Antrag des Staatspolitischen Ausschusses auf seine Einsetzung als Stadtrat, undatiert (August 1945) [44]
Obwohl der Staatspolitische Ausschuß von der Amerikanischen Militär-Regierung offiziell als Glied der Marburger kommunalen Verwaltung anerkannt ist, wird er von Herrn Oberbürgermeister Siebecke negiert, ja geradezu brüskiert; zumindest glaubt der Herr Oberbürgermeister den Ausschuß mit einem Lächeln abtun zu können: "Der Ausschuß mag da oben tagen, doch anerkannt ist er nicht; bestimmen werde ich, nur ich allein!"

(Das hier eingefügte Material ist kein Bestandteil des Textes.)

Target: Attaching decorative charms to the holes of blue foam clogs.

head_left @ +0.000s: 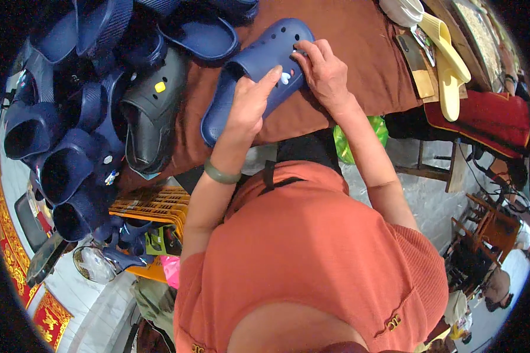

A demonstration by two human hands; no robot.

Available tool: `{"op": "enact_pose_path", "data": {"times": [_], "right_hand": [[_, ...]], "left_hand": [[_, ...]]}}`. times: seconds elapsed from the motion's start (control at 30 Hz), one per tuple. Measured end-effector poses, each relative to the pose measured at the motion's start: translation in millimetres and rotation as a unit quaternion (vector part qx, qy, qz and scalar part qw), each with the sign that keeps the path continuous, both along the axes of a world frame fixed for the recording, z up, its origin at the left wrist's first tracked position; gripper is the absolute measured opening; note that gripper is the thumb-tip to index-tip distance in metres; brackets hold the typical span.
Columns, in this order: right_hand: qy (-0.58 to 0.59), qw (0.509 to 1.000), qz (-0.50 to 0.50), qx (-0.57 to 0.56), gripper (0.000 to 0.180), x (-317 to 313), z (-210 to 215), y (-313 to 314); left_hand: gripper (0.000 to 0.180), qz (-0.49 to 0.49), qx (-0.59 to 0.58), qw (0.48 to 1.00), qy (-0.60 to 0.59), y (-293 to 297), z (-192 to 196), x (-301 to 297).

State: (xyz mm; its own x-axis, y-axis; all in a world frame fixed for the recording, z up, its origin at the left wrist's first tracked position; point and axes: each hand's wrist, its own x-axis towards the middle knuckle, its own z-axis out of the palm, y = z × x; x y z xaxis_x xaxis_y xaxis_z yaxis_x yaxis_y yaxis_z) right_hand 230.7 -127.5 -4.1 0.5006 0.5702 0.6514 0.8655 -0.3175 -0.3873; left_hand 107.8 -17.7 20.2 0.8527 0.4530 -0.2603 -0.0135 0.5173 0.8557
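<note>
A blue foam clog (271, 44) lies on the brown cloth in front of me, toe pointing away to the right. My left hand (250, 103) grips its near side, thumb on the upper beside a small white-and-blue charm (285, 78). On the clog's right side, my right hand (325, 73) pinches thumb and forefinger together close to the holes. A tiny whitish bit shows at those fingertips, too small to name. Left of my left hand rests a dark grey clog (153, 112) with a yellow charm (160, 87).
Many blue clogs (68, 167) are piled at the left. The brown cloth (371, 65) covers the work surface. Pale yellow slippers (447, 65) lie at the far right, near a dark red cushion (483, 120). An orange crate (153, 206) stands below the pile.
</note>
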Motion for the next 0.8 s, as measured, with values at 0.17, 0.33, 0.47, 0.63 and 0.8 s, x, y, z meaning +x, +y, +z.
{"op": "enact_pose_path", "data": {"times": [0.17,0.33,0.47,0.63,0.8], "right_hand": [[0.12,0.991,0.051,0.034,0.028,7,10,-7],[0.153,0.987,0.056,0.001,0.022,-4,11,-6],[0.155,0.987,0.004,0.04,0.018,-30,3,-6],[0.545,0.797,0.08,0.246,0.017,-35,1,-21],[0.425,0.889,0.069,0.158,0.027,-41,8,-19]], "left_hand": [[0.029,-0.015,-0.019,1.0,0.003,1,1,0],[0.025,-0.018,-0.007,1.0,-0.001,1,4,-1],[0.024,-0.008,0.012,1.0,0.012,-1,8,0],[0.025,0.018,0.017,0.999,0.035,-3,18,0],[0.026,0.047,0.013,0.999,0.022,-3,19,-1]]}}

Diese Dissonanz im Marburger Stadtregiment gilt es zu bereinigen, und zwar schnellstens, ehe daraus weiterer Schaden für die Stadt erwächst. Wir fordern daher einen umgehenden klaren Einbau des Ausschusses in die Stadtverwaltung und eine eindeutige Festlegung der Rechte und Pflichten des Ausschusses. Nach dem Zusammenbruch des nationalsozialistischen Führerprinzips kann die Stadtverwaltung jetzt u. E. nur nach dem demokratischen System ausgerichtet werden, wie sie vor 1933 bestand, eingeschränkt nur dadurch, daß über der städt. Selbstverwaltung die Besatzungsbehörde steht, zum anderen dadurch, daß ein Stadtverord netenkollegium vorerst nicht gebildet werden kann. Der Stadtrat kann also nicht aus dem Stadtverordnetenkollegium hervorgehen, da dessen öffentliche Wahl noch nicht möglich ist; der Stadtrat kann also nur gebildet werden aus Bürglern, die getragen werden vom Vertrauen der Marburger antinationalsozialistischen Bevölkerungskreise. Dieses Vertrauen können die 5 Mitglieder des Staatspolitischen Ausschusses für sich in Anspruch nehmen, und sie folgern hieraus das Recht, als Stadtrat anerkannt zu werden und demgemäß
mit den Rechten und Pflichten des Stadtrats
nach der vor 1933 bestehenden Gemeindeordnung
belehnt und belastet zu werden.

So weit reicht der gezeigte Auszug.